Greg - I'd like you to be wrong on this one, though you seem quite knowledgable.
I don't think our Wyoming bituminous swells much. I also get zero bridging in my hand-fed. It burns quite clean, and only forms small clinkers occasionally. It doesn't turn "sticky" as some describe bituminous doing. Not really sure what that would even look like.
Our Harman dealer http://www.portersmvs.com/stoves/coalstoves.html
sells Magnum stokers (as well as Mark III, TLC2000, etc), and I have a question into them on the feasibily of using these stokers for our coal. I'll post their opinion/experience when they reply.
I almost bought a used Leisure Line stoker from a person here in Wyoming. He said it burnt the coal fine, except that you had to scrape the tar off the ramp every few weeks or it would burn back into the hopper. But it fed across the bed fine. He said it burnt back into the hopper 3 times in the years he owned it. I didn't like that possiblity, so I let it go and built my own handfed. It's working fine (except for a few issues you've helped with).

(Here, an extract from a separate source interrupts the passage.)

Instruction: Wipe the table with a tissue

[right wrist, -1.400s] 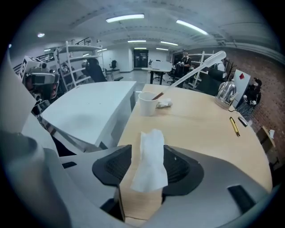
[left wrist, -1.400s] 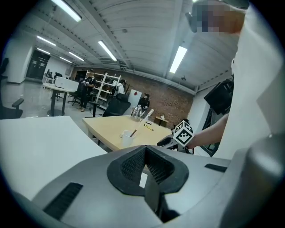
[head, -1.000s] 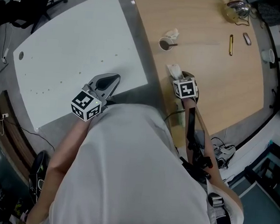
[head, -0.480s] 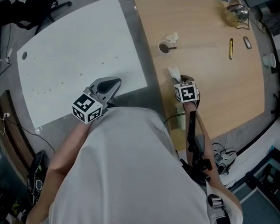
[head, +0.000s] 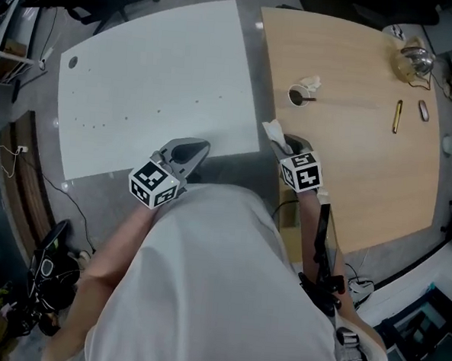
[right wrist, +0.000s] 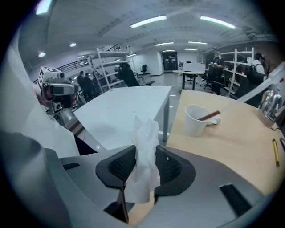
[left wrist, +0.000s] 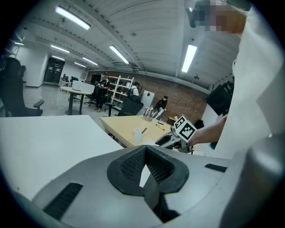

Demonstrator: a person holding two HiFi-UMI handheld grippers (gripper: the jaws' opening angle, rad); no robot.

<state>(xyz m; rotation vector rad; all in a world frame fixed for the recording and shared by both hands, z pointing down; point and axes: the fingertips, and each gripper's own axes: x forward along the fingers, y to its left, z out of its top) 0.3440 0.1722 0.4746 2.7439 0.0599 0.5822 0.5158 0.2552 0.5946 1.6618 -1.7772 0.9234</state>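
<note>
A crumpled white tissue stands upright between the pads of my right gripper, whose jaws are closing and press on it. In the head view the right gripper hangs over the left edge of the wooden table, with the tissue sticking out ahead of it. My left gripper hovers at the near edge of the white table. Its jaws meet at the tips with nothing between them.
A white paper cup with a stirrer stands on the wooden table beyond the right gripper. Farther right lie a pen, a small oblong thing and a glass item. A narrow gap separates the two tables. People and desks fill the background.
My right gripper has closed on the tissue, lifted it and carried it left towards the wooden table's edge. The left gripper shifted slightly along the white table's near edge.
</note>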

I can just see myself moving to a "girlie-man" stove if feasible someday. There are a few Leisure Line dealers around too, so it seems that some people must be getting them to work.
What I'm hoping is that the "verti-flow" design of the Harman would prevent burn-back into the hopper, since the coal is being fed from a point lower than the bed/fire. Does that differ from the LL stoves? Don't the LL stoves bring the coal onto the ramp from above?

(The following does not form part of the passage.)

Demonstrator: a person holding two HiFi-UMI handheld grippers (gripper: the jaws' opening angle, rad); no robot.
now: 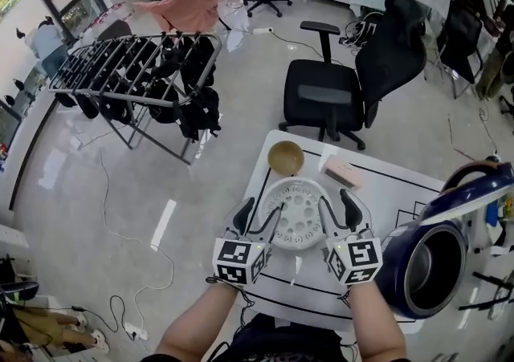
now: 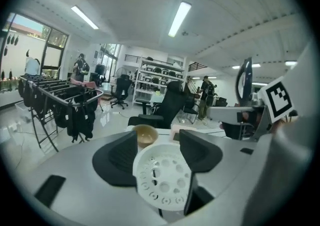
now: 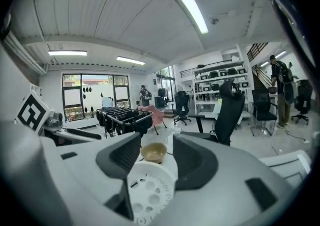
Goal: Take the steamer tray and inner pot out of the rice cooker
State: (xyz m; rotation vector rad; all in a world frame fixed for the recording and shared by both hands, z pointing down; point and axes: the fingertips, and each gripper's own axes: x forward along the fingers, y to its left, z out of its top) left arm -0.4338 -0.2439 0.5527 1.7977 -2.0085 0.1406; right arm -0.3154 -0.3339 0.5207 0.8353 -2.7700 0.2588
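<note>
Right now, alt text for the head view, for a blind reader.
A white perforated steamer tray lies on a white table between the open left tongs and right tongs. A blue rice cooker stands open at right, inner pot inside; a wooden bowl sits beyond.

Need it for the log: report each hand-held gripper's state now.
Left hand-held gripper: open, not gripping the steamer tray.
Right hand-held gripper: open, holding nothing.

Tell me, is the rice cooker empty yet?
Not yet. The white steamer tray is out, lying on the table between the open left gripper and right gripper, which hold nothing. The inner pot sits inside the open rice cooker; lifting it out is left.
</note>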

Seems like Berg (who originally started this thread) isn't frequenting this forum anymore, so I'm on my own. I'm sure his coal in Utah? is different than mine anyway. I'll find out if other Wyoming Harman customers have tried it.

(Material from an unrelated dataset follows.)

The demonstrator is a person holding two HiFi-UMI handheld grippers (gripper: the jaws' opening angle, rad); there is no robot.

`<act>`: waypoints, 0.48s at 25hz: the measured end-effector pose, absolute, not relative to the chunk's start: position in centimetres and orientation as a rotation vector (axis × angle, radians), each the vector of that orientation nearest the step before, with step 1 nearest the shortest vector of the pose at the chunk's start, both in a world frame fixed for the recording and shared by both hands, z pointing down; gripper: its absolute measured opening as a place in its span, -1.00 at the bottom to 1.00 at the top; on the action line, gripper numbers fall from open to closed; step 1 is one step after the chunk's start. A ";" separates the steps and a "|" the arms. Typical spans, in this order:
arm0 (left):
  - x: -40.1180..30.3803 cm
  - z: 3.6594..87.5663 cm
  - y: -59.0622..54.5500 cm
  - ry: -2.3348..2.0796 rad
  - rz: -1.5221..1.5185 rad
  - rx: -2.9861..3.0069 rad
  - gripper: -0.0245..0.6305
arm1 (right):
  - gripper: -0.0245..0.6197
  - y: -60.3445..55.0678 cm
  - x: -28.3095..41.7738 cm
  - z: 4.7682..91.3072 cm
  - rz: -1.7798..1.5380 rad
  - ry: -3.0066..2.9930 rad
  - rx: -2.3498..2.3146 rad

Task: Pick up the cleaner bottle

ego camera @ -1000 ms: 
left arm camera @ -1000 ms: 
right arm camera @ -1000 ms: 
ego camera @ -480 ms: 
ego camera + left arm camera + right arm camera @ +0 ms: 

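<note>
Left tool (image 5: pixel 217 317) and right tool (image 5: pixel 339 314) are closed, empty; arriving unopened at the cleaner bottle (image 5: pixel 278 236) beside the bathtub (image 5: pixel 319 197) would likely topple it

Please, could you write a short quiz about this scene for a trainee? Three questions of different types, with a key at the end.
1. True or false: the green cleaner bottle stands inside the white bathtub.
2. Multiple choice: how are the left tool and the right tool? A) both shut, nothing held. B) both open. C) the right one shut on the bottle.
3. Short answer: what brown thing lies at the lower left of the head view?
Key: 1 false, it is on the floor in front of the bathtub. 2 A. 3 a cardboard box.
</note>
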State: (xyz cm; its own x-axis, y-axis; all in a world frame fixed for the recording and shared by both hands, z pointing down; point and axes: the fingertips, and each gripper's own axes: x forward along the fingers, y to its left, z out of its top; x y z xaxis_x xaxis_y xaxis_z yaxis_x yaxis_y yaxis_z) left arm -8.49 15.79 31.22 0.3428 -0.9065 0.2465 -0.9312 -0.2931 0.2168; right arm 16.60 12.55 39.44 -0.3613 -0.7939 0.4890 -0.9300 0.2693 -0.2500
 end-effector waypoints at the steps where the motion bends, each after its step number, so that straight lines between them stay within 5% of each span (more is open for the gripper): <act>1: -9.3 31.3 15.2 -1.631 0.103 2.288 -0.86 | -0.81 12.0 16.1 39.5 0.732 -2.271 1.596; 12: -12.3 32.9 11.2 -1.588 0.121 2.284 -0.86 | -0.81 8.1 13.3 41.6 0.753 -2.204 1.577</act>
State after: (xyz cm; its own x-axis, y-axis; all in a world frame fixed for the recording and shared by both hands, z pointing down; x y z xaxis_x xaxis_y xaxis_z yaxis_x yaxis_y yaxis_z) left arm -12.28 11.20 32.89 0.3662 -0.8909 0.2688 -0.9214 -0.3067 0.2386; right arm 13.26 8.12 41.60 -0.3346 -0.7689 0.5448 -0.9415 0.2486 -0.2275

What makes the underfeed stokers like the Combustioneer work with bit. coal? Wouldn't the coal coming up into the pot swell as well? Or is there enough agitation/mixing action to keep the coal from clumping/sticking? And is the mixing what causes the clinkers? Could a stoker ramp be built for a Leisureline or Harman that had tapered walls, allowing the coal to swell without jamming the grate? Or possibly a mechanism under, beside, or above the ramp that mashed or rolled the coal to keep the bridging/sticking from occuring? Or how about instead of a flat bed with holes drilled in it, using a series of bars for a grate that the coal had to "bounce down"? If that's too much agitation, then what about building a revolving grate/bed that the coal dropped on? I'm full of questions aren't I?
Just some thoughts - feedback would be great.